It’s the usual Friday night at Población, Makati: neon-lit streets, booze-buzzed air, tipsy yuppies milling about, the odd Caucasian on the prowl, a hint of mischief here and there. A similar vibe wafts from within Pineapple Lab, an art gallery at the edge of town.
“Do you remember your first time?” Chino Carlo Aricaya, a visual artist and Pineapple Lab’s social media manager, teases the gathered crowd. Whoops ring up, but the folks here are buzzed on supporting artists whose works hang publicly for the first time.
First Base in an exhibit featuring works by artists dubbed “gallery virgins” by curators Aricaya and Gabbie Campomanes.
2017 was Aricaya’s first time, debuting in Pineapple Lab’s 30 Under 30 show. Since then, he’s had eight local solo shows plus a solo London show for June – his first international exhibition. Graduating from computer science, he worked for six years in the local branch of a Silicon Valley-headquartered firm.
He remembers savoring the validation of a first exhibit – and all the lessons, some gritty, many nitty, that followed as he learned the ins and outs navigating the world of gallerists, collectors, and artists competing for fame and coin. The paperwork. The pricing. The tendency to compare. Getting over that tendency. Trepidation at a first commission; a lasting friendship with a regular client. The ups, the downs, and the in-betweens.
Aricaya believes artists grow as they put their work out there and under the public eye, side-by-side with other works. One will then see how different or similar one’s expression is to another artists, and “building from that difference,” one makes decisions that create a unique touch in a world “where every subject has been explored.”
Ultimately it’s about paying it all forward. He pitched the idea of a “gallery virgins show” to the directors of Pineapple Lab. Hopefully, Aricaya says, this may not be the last of such shows.
Aricaya discloses a fear shared by many emerging artists: owing to the intimate regard a creator has to their work, many artists choose not to answer galleries’ calls for submissions. Many of those who do, price too high or too low. “It’s teaching artists to let go of their art and to let the world consume it,” he expounds. He also emphasizes the importance of getting over the fear of rejection, “hindi kakatok ang mundo sa bahay mo to see your art.”
Back onstage, Chino closes the floor with another teasing remark: “If you don’t ask …?” He lets the audience finish for him: “The answer is no!” The crowd chimes.
First Base aimed to immerse emerging artists in the nitty-gritty non-art work that goes with making art works – ethical considerations, pricing oneself well, and paperwork were aspects the curators emphasized to the 70 confirmed artists, selected from 300 participants across generations, backgrounds, and professions. “Ang main requirement naman for this show was basta hindi ka pa nakapag-exhibit.”
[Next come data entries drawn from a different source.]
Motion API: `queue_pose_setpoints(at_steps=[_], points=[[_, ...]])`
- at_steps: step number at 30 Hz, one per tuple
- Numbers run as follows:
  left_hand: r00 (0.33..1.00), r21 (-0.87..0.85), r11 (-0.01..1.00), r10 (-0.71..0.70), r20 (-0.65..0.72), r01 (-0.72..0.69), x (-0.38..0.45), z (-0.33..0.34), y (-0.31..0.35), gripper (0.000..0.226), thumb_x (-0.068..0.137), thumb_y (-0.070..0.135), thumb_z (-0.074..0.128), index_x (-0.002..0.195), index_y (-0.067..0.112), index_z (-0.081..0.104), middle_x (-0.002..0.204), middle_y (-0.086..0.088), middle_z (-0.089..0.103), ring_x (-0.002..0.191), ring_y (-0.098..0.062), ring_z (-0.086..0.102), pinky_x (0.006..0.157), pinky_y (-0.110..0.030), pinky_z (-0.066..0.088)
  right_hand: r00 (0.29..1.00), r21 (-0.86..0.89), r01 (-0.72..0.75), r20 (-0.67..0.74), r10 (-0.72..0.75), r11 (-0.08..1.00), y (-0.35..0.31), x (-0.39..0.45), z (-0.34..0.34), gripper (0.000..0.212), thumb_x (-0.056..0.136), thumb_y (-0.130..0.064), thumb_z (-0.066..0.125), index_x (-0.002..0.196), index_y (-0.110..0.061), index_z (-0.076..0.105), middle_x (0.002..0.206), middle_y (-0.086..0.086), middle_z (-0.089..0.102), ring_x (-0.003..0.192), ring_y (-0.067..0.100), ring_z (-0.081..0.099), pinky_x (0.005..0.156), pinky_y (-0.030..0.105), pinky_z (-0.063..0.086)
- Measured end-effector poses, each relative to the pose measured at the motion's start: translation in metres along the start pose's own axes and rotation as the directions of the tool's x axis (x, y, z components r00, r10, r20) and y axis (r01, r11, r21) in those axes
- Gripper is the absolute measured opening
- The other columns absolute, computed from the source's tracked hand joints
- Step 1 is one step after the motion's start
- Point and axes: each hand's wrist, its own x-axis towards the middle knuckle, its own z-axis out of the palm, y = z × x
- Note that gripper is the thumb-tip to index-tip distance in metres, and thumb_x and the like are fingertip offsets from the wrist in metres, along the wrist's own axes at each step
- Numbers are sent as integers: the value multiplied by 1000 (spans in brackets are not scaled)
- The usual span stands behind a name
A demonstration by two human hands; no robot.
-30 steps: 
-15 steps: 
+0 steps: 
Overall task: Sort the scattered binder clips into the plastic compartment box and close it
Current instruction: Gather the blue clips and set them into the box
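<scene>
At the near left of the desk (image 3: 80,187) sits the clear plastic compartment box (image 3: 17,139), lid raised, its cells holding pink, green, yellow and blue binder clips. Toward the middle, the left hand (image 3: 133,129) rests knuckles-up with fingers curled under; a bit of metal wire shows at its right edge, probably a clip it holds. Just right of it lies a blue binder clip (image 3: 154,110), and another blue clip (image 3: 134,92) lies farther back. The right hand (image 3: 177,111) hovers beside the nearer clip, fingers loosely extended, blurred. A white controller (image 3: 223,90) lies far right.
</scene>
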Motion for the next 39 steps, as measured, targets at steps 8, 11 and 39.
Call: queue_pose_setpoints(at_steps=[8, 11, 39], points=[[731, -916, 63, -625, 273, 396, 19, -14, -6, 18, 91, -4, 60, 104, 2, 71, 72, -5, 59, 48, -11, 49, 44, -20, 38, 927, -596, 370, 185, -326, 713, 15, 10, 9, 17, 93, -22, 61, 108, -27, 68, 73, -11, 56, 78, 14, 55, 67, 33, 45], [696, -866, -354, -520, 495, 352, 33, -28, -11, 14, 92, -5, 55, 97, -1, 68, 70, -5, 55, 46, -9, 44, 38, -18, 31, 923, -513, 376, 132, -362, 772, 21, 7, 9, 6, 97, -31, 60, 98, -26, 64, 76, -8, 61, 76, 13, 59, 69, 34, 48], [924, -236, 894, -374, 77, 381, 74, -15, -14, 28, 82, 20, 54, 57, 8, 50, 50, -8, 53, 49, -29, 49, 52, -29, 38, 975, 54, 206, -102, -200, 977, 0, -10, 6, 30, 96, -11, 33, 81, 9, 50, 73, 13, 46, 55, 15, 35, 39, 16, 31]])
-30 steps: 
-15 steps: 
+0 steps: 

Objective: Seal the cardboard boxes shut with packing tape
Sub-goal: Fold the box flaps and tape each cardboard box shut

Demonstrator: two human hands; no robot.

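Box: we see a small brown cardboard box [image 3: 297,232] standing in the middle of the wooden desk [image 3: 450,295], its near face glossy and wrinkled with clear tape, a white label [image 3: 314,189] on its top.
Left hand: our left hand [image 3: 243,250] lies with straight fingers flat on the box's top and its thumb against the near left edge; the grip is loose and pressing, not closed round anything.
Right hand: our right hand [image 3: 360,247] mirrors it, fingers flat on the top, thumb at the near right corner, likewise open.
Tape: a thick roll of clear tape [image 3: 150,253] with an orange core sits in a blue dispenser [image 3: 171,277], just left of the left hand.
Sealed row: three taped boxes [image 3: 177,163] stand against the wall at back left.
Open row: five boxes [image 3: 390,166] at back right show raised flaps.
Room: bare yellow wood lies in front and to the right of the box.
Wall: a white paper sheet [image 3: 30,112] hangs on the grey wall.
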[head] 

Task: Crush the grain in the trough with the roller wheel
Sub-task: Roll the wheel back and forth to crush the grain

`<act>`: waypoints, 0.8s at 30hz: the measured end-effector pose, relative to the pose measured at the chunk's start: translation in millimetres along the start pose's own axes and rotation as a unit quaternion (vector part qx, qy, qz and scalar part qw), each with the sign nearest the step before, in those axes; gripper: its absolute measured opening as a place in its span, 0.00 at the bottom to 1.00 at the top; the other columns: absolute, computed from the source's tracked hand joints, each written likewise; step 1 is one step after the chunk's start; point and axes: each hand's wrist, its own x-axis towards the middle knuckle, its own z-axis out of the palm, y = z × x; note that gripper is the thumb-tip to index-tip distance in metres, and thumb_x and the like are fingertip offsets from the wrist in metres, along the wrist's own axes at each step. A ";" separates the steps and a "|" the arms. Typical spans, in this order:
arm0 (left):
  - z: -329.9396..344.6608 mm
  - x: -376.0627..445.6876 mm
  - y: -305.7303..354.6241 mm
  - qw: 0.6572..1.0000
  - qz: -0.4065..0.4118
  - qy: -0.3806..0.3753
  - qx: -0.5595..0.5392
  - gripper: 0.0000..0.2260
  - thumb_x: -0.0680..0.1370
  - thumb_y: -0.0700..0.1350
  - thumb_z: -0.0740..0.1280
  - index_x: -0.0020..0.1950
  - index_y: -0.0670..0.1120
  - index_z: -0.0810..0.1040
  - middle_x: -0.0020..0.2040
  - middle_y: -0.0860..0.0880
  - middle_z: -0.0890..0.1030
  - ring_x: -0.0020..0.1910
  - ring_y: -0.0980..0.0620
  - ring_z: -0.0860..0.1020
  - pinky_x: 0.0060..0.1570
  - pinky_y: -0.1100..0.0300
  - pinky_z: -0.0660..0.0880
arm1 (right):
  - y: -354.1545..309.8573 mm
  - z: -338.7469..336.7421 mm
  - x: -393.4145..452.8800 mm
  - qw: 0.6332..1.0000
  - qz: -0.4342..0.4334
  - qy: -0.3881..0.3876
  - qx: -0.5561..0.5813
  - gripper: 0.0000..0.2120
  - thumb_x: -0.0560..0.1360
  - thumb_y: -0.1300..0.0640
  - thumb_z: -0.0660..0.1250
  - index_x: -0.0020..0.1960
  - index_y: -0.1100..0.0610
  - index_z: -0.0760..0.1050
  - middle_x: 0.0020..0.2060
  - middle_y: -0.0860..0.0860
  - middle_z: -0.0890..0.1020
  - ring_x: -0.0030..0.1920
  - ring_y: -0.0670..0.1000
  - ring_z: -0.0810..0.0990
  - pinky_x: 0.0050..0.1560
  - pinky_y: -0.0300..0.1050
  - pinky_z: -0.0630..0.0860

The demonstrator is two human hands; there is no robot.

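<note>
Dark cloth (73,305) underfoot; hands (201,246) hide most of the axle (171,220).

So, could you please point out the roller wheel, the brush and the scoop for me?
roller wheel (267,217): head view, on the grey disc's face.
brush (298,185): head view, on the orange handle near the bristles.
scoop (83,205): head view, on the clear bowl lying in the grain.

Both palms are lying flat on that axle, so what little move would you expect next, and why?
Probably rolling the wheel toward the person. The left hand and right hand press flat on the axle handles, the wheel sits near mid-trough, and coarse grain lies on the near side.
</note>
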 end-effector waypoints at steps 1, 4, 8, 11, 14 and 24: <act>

He reveals a bit about their deliberations: “is this artist still testing kung saan siya comfortable? May mga artists ng clear iyung messaging ng mga works. So we chose those.” Aricaya and Campomanes were wary of jumping the bandwagon on certain subjects.
There were lots of images of Cordillera tattoo artist Apo Whang Od, many stills of chairs, and dozens of poverty porn. Aricaya wonders if the subjects were given release forms.
“Saying no, that’s usually the hard part,” Aricaya admits, First Base being his first curatorial project.
To those rejected, they’d give comments and points for improvement. Which helps, as those of us who’ve experienced rejection following a call for entries rarely get a notice. Some submitted two works, and the curators shared their thoughts on which piece contains the authenticity wordlessly sought and which comes off as contrived. “Nakalagay sa decline email na, if you didn’t make it for this show, stand by kase maraming kasunod,” Aracaya reveals.
Throughout the evening I met various artists, some in person, many through their works: a teenage girl in her first year of college, a man who’s produced music videos for local and international acts, another whose works have been featured in many publications but only grace a gallery tonight, a veteran commercial photographer, a fine arts graduate who for ten years first worked in retail before tonight, a corporate digital artist whose framed works then were mainly gifts for her closest friends.
I brought up the age-old commercial slant with Aricaya, which some are wont to regard cynically: oh, art is just an investment; I’m buying a piece not because I like it, but because I’ll sell it one day. We talked about Elmer Borlongan’s early days, where the famed painter learned not to trust some commissions.
Aricaya reminded me that even then, you won’t buy a work you don’t in some way relate to. That the show is for emerging collectors as much as emerging artists – for the creators and their audience, for the community gathered around art. “The goal [in First Base] was not to create a sale,” Aricaya begins, given that Pineapple Lab gets most revenues from shows featuring established artists, but to foster a “speakeasy for underground artists.”
And what better way to foster it than to help creators get a step closer to making a living off a full-time art practice?